Did the Panel fail to consider current medical reports?

  1. Mr Donevski’s first complaint about the Panel’s determination was that it did not consider current medical reports relating to the injuries he suffered in the trolley incident.  At the hearing, he identified those reports as:

(a)        the reports of his long term general practitioner, Dr Louis Glowinski, dated 21 July 2014 and 5 December 2016;

(b)        the report of Professor Myers, dated 13 February 2017;

(c)        MRI of his lumbar spine dated 30 January 2014;

(d)       MRIs of his knees dated 1 May 2014 and 27 January 2016;

(e)        CT of his lumbar spine dated 22 September 2017; and

(f)         X-rays of both knees dated 12 October 2017.

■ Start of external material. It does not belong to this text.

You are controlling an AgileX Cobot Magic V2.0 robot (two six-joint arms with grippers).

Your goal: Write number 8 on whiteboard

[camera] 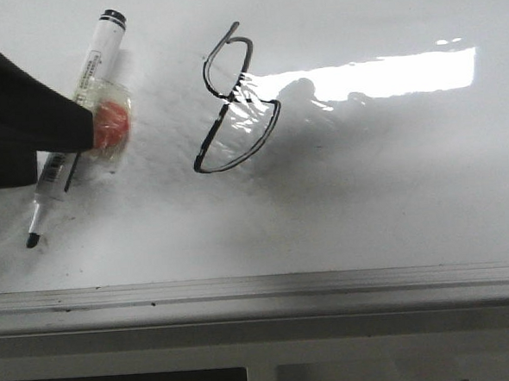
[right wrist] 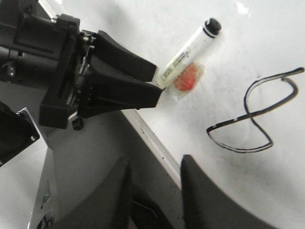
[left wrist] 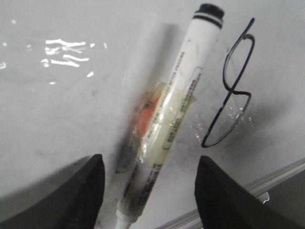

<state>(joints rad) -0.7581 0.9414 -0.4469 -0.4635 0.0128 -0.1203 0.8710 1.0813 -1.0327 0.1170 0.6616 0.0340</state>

  1. The Panel stated in its Reasons that it had reviewed all of the available radiology reports, and listed each of them, together with a brief summary of each report’s findings.[13]  It is apparent from the Reasons that the Panel also viewed the most recent images for itself – being an MRI of Mr Donevski’s right knee dated 11 October 2016,[14] the CT of his lumbar spine taken on 22 September 2017,[15] and the X-rays of his knees dated 12 October 2017.[16] 

    [13]Reasons, 5–6.

    [14]Not included in Enclosures A or B, but nevertheless described in the Reasons, 5.

    [15]Reasons, 5.

    [16]Reasons, 6.

  1. It is the case that the Panel did not refer specifically in its Reasons to Dr Glowinski’s reports or to the report of Professor Myers.  However, at the beginning of the Reasons the Panel stated that it had formed its opinion with regard to the information referred to in Enclosure A to the Reasons, which included those reports.[17]  Later on, it said that it had considered the radiological and medical reports.[18]  Then, in relation to the issue of unrelated impairment, the Panel said that it had considered the materials provided with the referral and the reports of Mr Donevski’s treating doctors prior to the incident.[19]  I accept these statements at face value.[20]  I do not infer from the fact that the Panel did not refer to Dr Glowinski or Professor Myers by name that it did not consider their reports.[21]  To the contrary, I am satisfied that the Panel did have regard to those reports.

    [17]Reasons, 2, paragraph 3(a).

    [18]Reasons, 6.

    [19]Reasons, 8.

    [20]Vellios Electrical Contractors Pty Ltd v Allianz Workers Compensation (Victoria) Ltd [2014] VSC 664, [81]–[83].

    [21]Gamble v Emerald Hill Electrical Pty Ltd (2012) 38 VR 45, [65].

  1. The Panel did not fail to consider current medical reports.

Did the Panel fail to consider Mr Donevski’s answers?

  1. Mr Donevski submitted that the Panel had failed to consider the answers he gave during the examination ‘in every respect’. 

  1. In his written submission, Mr Donevski gave no details of his complaint that his answers were not considered by the Panel.  He said only that, in his opinion, his answers to every question were dismissed.  Although he was given leave to file further submissions,[22] he did not take the opportunity to elaborate on this ground of review.  Woolworths objected to Mr Donevski relying on this ground, given the lack of particularisation.[23]

    [22]Order 1 of the orders of Judicial Registrar Clayton made on 22 August 2018.

    [23]Submissions on behalf of the Third Defendant dated 24 September 2018, [15].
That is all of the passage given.